We all love Christmas but this time of year can be a particularly hazardous time for your pets! Our Vets report an increased number of poisonings at this time of year, so what can go wrong?
For cats some of our favourite Christmas plants can be harmful. Mistletoe, holly, ivy and Christmas Cherry can all cause digestive upsets. Poinsettia can also cause mild symptoms. Lilies are more problematic, if a cat eats or licks any part of a lily it can cause kidney failure and sadly death.
Anti-freeze (ethylene glycol) is also extremely poisonous to cats with only a small amount needed to be consumed to be a problem. This can be found in de-icers and screen wash, but also in snow globes.
Cats and dogs are extremely inquisitive and may eat or play with things that you might not expect, such as fairy lights, tinsel, string and ribbon, all of which could cause a foreign body if ingested.
It can also be an added time of stress for them with changes in routine and their environment with visitors to the house.
Dogs love to eat things they shouldn’t, with some breeds having a reputation for this! This might be food, toys, decorations, plants, or even the mouldy contents of the bin, all of which could make them really sick. New toys, may be left unattended and get chewed or eaten, upsetting for all! Some may cause intestinal blockages; batteries can be particularly harmful.
Chocolate is top of the list for dog poisonings at Christmas, with 20% of all chocolate cases reported to the Veterinary Poisons Information Service occurring in December. Theobromine is the toxic component of chocolate and the amount found in chocolate varies depending on the quantity of cocoa solids, with dark chocolate being the riskiest. Chocolate is also toxic to cats, but they need to eat a lot more that a dog would.
Grapes, sultanas, raisins and currants, commonly found in Christmas cake, pudding and mince pies are also poisonous to dogs. Although they only cause renal failure in a minority of cases, it is not possible to predict which dogs will be affected, there is also no apparent dose-response relationship, meaning just one tiny raisin could be poisonous.
Top tips for keeping your pets safe and stress free:
- Ensure all poisonous plants are kept away from your pets.
- Keep chocolate and food safely stored, don’t forget some pets will ‘unwrap’ edible gifts under the tree. Keep left overs out of reach.
- Cooked bones, for example the turkey carcass should not be fed to your pets.
- Ensure they have a safe comfortable place or space of their own to get away from it all.
- Consider plugging in pheromone diffusers to help reduce stress for your pet. Your Vet will be able to give you more advice on this.

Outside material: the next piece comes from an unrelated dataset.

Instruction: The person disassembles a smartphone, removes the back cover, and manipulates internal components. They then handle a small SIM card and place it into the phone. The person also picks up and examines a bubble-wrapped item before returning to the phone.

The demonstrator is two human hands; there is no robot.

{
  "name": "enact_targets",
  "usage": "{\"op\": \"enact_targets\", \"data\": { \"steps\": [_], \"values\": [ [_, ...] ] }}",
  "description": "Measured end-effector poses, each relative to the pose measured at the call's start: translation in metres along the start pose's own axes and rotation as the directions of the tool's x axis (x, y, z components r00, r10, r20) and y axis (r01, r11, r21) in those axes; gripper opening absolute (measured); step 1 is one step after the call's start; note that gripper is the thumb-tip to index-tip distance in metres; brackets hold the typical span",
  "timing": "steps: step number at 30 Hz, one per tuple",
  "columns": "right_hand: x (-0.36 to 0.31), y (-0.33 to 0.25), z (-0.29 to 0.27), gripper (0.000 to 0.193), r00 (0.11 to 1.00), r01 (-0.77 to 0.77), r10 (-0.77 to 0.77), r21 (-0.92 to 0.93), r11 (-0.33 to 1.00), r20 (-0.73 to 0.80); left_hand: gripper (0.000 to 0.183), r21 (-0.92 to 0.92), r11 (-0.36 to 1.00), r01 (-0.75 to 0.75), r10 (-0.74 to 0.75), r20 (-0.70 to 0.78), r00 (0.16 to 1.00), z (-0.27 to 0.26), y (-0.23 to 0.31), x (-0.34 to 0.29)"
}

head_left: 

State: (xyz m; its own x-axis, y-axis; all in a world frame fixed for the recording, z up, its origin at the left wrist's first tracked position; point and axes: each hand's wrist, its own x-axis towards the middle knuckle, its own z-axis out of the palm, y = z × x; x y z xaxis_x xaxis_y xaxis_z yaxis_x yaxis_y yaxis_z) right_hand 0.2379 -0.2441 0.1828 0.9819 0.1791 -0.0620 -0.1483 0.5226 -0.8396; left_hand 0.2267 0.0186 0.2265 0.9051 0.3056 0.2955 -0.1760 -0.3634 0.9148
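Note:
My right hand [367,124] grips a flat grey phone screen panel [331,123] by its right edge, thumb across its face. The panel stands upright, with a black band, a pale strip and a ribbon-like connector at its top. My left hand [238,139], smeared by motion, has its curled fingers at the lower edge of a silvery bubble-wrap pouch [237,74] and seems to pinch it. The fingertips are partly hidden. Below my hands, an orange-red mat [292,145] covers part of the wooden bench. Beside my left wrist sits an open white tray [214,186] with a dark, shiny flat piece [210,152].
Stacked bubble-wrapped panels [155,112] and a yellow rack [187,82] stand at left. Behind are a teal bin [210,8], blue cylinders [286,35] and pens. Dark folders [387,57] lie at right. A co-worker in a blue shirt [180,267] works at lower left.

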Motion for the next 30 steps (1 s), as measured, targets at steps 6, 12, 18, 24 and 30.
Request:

- Supervise children, particularly visitors around your pets.
- Human food is not a treat for pets, for example food containing onions, garlic, raisins, macadamia nuts or blue cheese can be toxic.
If you have any concerns about your pet or are concerned they have eaten something they shouldn’t have please contact your Vet immediately for advice.
Wishing you and your pets a Happy and Healthy Christmas!